▸ Your instructions
Set down the lines below exactly as they stand, please. Go from the first through the one containing "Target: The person".

################

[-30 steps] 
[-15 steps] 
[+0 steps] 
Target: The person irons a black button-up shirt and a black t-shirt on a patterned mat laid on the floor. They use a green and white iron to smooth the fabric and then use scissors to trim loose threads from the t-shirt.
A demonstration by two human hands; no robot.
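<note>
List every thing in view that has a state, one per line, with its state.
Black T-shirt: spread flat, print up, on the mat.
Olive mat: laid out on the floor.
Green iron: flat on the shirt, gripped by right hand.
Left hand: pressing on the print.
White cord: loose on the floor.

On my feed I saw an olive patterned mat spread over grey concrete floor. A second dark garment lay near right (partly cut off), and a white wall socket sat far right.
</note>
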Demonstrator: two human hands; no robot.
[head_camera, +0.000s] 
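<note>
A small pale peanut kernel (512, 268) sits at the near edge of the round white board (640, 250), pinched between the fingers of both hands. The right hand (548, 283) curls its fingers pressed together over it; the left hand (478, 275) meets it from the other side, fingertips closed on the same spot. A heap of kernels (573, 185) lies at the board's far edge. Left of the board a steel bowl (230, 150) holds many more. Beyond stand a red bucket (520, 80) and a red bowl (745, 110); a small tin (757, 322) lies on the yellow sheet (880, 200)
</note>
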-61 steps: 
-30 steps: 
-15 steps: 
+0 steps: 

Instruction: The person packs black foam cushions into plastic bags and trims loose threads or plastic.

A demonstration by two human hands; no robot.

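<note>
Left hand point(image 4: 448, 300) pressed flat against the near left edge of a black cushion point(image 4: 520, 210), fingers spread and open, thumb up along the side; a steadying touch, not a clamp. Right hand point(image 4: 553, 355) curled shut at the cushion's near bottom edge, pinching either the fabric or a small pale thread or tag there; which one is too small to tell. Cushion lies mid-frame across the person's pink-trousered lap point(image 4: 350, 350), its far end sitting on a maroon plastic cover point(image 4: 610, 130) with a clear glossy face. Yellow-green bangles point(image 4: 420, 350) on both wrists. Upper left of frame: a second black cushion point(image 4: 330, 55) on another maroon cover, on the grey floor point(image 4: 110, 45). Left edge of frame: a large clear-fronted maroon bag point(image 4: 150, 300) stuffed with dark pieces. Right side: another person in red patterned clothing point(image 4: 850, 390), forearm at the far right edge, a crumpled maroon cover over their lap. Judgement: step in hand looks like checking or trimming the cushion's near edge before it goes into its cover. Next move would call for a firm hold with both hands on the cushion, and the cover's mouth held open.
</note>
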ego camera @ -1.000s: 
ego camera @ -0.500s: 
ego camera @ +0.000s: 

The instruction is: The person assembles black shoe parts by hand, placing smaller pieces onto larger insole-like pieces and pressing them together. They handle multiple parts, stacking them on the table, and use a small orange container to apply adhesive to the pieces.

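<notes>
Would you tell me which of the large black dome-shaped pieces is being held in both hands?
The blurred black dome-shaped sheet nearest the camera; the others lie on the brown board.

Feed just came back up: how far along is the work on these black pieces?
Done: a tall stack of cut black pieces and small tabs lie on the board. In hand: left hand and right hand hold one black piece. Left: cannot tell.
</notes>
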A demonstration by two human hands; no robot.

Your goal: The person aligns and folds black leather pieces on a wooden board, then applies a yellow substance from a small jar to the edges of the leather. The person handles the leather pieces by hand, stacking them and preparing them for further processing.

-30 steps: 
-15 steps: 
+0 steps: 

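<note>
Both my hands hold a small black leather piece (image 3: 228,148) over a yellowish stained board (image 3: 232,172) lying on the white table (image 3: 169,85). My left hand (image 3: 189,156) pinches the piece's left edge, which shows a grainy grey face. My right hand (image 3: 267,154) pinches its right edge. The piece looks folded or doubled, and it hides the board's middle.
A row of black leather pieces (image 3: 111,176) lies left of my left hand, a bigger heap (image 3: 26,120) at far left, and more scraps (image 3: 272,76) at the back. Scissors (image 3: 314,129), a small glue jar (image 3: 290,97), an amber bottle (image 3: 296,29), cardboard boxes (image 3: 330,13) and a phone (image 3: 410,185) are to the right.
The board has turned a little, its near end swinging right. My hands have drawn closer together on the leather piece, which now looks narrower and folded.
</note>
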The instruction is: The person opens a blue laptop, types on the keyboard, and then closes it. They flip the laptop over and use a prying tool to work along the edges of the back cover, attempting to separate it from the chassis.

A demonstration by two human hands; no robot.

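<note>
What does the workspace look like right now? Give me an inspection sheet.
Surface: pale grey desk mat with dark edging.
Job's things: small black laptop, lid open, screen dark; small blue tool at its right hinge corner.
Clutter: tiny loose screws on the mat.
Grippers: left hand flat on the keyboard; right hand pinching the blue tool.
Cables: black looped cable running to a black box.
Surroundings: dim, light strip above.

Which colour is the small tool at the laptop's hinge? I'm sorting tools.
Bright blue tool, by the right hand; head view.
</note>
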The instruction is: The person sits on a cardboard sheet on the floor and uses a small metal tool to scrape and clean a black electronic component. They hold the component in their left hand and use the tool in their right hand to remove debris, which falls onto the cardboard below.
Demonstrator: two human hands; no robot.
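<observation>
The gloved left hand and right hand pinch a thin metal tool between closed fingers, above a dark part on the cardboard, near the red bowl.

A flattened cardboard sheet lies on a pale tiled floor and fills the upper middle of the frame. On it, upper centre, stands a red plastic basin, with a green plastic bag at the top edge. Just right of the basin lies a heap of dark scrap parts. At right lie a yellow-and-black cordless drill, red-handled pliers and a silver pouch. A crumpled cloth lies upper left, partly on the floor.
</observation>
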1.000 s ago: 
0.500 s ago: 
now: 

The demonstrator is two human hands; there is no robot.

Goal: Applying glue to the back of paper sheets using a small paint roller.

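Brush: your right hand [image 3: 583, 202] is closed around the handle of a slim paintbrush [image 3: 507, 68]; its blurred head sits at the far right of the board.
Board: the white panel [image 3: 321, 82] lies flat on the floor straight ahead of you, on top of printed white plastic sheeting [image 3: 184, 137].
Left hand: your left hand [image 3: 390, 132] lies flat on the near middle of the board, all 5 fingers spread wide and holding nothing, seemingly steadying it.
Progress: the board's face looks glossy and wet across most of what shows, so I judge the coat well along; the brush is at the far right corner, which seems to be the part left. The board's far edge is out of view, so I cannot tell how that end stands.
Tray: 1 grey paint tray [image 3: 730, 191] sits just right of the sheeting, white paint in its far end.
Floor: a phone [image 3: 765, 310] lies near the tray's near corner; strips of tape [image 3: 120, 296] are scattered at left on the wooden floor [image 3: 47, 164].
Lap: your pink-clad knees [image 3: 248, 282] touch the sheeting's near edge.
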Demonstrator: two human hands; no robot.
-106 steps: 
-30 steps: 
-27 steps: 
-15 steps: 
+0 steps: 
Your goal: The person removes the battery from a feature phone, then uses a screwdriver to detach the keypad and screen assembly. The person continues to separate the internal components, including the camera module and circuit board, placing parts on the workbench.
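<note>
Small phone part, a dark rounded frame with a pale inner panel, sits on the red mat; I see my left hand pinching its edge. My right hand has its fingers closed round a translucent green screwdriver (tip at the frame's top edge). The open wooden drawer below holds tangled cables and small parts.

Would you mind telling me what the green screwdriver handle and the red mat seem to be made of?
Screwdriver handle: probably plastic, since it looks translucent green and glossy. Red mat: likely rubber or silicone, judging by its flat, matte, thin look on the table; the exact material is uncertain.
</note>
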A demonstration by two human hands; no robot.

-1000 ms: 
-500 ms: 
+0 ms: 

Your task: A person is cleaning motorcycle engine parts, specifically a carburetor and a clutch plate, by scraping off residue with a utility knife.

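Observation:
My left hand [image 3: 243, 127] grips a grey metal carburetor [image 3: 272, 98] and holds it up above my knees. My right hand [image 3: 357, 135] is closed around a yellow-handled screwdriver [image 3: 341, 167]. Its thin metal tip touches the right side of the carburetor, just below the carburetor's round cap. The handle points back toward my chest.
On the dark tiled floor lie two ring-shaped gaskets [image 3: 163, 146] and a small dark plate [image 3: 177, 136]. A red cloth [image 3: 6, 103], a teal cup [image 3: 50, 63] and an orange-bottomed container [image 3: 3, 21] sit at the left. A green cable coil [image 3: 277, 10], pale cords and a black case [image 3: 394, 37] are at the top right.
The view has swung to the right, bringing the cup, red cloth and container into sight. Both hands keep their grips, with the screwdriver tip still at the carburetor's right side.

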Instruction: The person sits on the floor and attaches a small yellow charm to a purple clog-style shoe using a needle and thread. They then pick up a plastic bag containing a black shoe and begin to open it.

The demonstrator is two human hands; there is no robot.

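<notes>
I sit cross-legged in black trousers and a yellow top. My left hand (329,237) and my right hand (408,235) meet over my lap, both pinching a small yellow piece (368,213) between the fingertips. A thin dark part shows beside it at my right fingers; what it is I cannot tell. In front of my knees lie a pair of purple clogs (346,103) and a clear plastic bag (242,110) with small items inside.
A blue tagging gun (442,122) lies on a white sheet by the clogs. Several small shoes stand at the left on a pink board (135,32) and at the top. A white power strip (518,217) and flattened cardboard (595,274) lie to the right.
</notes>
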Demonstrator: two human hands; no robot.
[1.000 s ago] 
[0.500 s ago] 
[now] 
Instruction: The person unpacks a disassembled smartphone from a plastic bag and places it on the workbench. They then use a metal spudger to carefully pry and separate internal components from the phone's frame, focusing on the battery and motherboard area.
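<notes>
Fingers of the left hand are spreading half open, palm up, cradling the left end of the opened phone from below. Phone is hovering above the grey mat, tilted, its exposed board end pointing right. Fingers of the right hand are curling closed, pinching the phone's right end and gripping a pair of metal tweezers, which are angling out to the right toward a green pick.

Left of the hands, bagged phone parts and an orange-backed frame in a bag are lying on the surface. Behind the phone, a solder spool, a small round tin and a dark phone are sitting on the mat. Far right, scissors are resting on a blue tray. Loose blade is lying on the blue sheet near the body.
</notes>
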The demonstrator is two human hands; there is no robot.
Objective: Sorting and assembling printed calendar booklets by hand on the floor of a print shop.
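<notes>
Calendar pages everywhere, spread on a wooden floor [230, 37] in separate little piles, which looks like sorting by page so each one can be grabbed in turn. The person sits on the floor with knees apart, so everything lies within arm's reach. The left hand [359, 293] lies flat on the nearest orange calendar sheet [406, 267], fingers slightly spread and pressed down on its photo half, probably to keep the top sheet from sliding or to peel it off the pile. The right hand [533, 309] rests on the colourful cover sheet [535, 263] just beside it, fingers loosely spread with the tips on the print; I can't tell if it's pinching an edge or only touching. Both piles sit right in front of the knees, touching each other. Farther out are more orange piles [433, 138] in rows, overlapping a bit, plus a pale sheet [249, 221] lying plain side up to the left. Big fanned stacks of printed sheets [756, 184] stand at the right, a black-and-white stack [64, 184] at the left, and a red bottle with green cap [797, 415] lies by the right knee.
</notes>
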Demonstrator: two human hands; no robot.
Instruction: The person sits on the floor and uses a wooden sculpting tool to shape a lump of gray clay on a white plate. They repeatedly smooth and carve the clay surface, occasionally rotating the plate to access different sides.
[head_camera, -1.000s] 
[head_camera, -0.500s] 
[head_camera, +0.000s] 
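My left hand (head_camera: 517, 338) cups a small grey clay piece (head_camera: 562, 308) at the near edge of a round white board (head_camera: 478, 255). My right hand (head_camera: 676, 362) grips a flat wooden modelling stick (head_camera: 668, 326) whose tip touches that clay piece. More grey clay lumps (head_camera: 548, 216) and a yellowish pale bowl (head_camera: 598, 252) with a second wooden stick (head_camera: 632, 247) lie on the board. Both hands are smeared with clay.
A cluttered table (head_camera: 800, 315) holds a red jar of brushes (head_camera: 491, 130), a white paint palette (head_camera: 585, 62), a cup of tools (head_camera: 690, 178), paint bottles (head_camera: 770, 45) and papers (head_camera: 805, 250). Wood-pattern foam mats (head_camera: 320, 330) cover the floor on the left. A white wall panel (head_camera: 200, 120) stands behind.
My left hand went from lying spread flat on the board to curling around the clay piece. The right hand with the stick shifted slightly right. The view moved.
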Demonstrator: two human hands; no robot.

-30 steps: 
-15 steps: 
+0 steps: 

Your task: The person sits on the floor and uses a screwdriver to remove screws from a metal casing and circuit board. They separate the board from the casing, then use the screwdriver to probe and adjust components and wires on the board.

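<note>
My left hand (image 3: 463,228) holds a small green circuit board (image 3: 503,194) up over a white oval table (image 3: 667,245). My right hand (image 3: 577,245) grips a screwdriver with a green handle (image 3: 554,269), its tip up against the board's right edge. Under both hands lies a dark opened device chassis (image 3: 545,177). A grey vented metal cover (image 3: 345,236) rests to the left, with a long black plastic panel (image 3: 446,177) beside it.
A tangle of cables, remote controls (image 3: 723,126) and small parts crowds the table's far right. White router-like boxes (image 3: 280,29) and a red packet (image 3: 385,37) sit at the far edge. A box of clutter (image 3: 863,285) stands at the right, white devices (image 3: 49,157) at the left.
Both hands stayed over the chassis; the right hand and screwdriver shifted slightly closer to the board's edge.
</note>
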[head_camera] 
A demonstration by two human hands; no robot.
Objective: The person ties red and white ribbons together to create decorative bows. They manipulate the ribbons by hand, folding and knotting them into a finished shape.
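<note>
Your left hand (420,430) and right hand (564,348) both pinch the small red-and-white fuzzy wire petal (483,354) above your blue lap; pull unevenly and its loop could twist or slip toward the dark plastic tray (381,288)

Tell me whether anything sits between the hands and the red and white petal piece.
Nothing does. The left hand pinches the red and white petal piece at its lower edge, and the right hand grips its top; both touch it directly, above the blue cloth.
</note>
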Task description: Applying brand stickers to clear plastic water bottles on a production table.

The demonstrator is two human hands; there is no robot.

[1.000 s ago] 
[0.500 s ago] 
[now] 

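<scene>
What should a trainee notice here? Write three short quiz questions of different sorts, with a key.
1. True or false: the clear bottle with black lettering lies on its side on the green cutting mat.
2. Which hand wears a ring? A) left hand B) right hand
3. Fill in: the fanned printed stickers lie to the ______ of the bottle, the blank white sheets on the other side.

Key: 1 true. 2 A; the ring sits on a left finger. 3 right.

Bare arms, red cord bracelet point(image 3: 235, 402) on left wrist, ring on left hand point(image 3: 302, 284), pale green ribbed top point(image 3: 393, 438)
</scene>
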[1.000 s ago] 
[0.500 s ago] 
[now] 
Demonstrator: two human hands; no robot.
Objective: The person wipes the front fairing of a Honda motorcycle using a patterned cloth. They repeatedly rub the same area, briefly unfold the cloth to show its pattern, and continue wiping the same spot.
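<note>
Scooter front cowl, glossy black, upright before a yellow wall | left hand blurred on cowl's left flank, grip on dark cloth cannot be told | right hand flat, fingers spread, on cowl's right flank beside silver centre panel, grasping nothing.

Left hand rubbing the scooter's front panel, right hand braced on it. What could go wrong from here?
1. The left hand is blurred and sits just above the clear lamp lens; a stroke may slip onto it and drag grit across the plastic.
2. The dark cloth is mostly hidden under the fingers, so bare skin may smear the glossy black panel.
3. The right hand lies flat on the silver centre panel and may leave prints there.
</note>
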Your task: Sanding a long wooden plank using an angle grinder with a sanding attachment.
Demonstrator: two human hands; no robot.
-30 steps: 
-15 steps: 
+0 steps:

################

▸ Answer box
[-30 steps] 
[-15 steps] 
[+0 steps] 
Target: The person irons a black button-up shirt and a black t-shirt on a patterned mat laid on the floor. They use a green and white iron to smooth the fabric and then use scissors to trim loose threads from the t-shirt.

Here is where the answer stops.